Items listed in a dataset:

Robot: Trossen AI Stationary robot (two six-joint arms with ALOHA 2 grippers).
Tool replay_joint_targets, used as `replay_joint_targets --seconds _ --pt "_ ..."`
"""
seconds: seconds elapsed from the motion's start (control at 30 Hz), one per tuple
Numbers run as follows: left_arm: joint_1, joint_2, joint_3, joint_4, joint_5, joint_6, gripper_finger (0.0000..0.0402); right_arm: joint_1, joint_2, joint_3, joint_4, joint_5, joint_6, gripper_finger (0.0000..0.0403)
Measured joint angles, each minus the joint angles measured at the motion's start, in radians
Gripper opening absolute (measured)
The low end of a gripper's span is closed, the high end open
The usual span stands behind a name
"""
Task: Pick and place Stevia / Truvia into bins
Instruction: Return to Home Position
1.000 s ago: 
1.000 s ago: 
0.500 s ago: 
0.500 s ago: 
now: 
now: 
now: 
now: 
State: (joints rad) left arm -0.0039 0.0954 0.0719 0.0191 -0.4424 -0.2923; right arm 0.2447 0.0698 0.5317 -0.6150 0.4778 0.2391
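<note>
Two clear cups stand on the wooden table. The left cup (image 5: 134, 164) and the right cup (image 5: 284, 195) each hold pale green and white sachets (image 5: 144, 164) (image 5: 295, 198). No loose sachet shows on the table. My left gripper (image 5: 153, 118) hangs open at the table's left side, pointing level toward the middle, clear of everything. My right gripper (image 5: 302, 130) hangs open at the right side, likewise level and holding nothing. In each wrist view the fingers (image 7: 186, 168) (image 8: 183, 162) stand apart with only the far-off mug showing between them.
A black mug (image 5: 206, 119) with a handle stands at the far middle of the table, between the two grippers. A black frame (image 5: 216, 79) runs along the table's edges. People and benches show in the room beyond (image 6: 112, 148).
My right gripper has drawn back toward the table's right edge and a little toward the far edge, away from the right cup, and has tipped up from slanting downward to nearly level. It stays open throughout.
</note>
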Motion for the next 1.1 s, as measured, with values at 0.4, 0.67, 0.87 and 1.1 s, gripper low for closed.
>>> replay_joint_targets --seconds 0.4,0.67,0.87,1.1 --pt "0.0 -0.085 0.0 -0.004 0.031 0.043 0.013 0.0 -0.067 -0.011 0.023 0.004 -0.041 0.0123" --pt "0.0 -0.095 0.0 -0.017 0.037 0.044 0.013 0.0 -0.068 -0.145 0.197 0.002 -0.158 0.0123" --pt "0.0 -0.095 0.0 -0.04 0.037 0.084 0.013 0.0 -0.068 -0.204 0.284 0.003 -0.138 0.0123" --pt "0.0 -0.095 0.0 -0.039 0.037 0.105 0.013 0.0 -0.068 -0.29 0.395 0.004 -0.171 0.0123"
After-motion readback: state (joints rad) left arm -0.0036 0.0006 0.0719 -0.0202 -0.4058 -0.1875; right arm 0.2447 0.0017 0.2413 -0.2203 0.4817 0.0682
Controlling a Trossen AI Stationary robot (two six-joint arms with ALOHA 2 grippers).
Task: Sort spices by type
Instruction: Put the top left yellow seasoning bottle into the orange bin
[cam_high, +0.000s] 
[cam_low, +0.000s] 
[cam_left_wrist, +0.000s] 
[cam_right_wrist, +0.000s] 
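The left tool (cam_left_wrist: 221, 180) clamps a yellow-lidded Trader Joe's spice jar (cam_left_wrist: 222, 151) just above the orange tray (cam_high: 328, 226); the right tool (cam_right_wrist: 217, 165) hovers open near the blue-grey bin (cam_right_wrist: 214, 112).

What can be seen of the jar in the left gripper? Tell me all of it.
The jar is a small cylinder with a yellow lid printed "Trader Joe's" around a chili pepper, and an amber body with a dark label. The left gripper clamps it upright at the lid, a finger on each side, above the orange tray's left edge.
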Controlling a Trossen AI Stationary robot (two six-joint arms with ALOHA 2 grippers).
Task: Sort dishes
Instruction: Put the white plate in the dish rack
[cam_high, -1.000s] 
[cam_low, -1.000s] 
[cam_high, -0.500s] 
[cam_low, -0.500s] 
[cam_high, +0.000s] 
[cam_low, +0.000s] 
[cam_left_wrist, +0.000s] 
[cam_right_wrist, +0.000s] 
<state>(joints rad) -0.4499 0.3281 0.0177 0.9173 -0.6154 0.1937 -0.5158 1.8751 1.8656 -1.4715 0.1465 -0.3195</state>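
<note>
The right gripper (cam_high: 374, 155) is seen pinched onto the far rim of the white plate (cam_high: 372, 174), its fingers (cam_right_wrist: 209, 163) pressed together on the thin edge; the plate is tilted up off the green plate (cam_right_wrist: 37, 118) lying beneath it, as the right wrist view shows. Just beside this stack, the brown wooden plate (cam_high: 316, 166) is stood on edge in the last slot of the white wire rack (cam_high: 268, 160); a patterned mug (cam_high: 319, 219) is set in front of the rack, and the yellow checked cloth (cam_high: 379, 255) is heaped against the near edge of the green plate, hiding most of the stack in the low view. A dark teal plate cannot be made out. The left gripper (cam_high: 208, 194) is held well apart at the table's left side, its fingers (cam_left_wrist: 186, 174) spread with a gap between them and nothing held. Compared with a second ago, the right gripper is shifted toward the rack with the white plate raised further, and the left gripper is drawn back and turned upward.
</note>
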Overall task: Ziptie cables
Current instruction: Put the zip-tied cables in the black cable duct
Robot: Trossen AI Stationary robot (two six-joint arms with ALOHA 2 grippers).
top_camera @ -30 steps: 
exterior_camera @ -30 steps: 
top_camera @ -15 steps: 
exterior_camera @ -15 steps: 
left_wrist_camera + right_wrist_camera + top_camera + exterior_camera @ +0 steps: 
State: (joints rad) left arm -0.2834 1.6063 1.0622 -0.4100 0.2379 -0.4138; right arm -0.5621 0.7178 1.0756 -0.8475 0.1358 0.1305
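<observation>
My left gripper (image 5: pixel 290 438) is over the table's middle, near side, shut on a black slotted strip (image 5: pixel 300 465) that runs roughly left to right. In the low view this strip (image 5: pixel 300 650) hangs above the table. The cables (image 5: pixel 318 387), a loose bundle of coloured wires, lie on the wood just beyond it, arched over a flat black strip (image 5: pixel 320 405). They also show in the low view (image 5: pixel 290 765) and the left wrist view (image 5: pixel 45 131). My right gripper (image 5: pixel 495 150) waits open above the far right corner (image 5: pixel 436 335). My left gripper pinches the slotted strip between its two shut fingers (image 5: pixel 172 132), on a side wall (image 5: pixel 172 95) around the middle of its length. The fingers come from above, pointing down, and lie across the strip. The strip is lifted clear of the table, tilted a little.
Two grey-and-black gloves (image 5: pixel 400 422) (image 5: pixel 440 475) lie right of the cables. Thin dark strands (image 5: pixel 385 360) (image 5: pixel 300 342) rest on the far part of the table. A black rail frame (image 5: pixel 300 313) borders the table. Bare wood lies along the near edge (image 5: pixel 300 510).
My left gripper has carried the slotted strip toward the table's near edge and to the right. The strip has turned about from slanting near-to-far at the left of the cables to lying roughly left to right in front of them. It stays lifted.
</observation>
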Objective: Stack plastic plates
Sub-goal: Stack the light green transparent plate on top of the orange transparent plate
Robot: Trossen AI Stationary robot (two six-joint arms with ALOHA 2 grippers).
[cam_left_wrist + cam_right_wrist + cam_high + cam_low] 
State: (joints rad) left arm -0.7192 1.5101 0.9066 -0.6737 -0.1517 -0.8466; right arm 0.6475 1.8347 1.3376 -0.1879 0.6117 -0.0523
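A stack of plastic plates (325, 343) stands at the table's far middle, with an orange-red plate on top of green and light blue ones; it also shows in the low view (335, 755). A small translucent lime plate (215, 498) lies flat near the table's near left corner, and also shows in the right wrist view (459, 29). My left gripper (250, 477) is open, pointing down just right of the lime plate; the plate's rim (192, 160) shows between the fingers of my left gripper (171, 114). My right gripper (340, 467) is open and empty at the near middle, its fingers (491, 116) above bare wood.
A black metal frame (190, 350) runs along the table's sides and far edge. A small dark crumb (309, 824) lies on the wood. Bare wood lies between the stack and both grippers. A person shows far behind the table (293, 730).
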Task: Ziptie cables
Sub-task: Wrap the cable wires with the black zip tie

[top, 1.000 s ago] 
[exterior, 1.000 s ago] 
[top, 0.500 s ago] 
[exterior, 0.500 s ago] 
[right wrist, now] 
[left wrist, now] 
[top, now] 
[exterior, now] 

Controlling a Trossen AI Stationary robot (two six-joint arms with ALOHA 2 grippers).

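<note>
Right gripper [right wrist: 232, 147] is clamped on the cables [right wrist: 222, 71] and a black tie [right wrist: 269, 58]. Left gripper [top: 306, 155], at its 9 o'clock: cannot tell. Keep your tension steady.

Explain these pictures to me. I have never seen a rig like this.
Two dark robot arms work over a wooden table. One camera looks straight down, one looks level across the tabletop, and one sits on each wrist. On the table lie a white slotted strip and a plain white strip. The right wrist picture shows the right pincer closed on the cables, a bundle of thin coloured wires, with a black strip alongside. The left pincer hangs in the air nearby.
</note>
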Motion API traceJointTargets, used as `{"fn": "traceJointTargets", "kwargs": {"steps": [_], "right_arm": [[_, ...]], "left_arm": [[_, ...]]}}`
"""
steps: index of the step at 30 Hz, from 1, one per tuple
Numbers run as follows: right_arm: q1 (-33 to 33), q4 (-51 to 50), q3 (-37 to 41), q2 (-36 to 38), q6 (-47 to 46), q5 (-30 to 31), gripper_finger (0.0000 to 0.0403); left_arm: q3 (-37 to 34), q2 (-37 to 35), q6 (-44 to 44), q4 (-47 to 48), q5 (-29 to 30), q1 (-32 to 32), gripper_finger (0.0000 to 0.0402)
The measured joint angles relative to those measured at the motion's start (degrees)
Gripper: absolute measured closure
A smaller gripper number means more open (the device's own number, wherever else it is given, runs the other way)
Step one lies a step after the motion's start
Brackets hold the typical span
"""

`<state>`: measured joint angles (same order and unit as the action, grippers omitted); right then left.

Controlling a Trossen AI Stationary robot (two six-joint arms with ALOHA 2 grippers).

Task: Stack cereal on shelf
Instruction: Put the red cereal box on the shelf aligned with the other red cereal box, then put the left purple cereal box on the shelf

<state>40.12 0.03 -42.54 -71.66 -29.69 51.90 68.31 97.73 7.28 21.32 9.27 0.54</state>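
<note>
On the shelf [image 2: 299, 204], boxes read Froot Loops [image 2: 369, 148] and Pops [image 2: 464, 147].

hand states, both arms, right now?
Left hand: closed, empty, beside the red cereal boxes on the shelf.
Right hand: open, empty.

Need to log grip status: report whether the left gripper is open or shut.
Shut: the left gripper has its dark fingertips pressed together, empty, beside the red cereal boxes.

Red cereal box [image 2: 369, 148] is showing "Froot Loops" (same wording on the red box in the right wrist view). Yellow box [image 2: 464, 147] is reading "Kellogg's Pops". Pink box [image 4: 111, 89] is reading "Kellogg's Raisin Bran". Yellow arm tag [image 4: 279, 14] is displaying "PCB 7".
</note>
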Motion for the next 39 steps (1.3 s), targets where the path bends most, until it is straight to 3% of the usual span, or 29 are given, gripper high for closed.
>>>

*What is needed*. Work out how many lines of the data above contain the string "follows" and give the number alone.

*Output below*. 2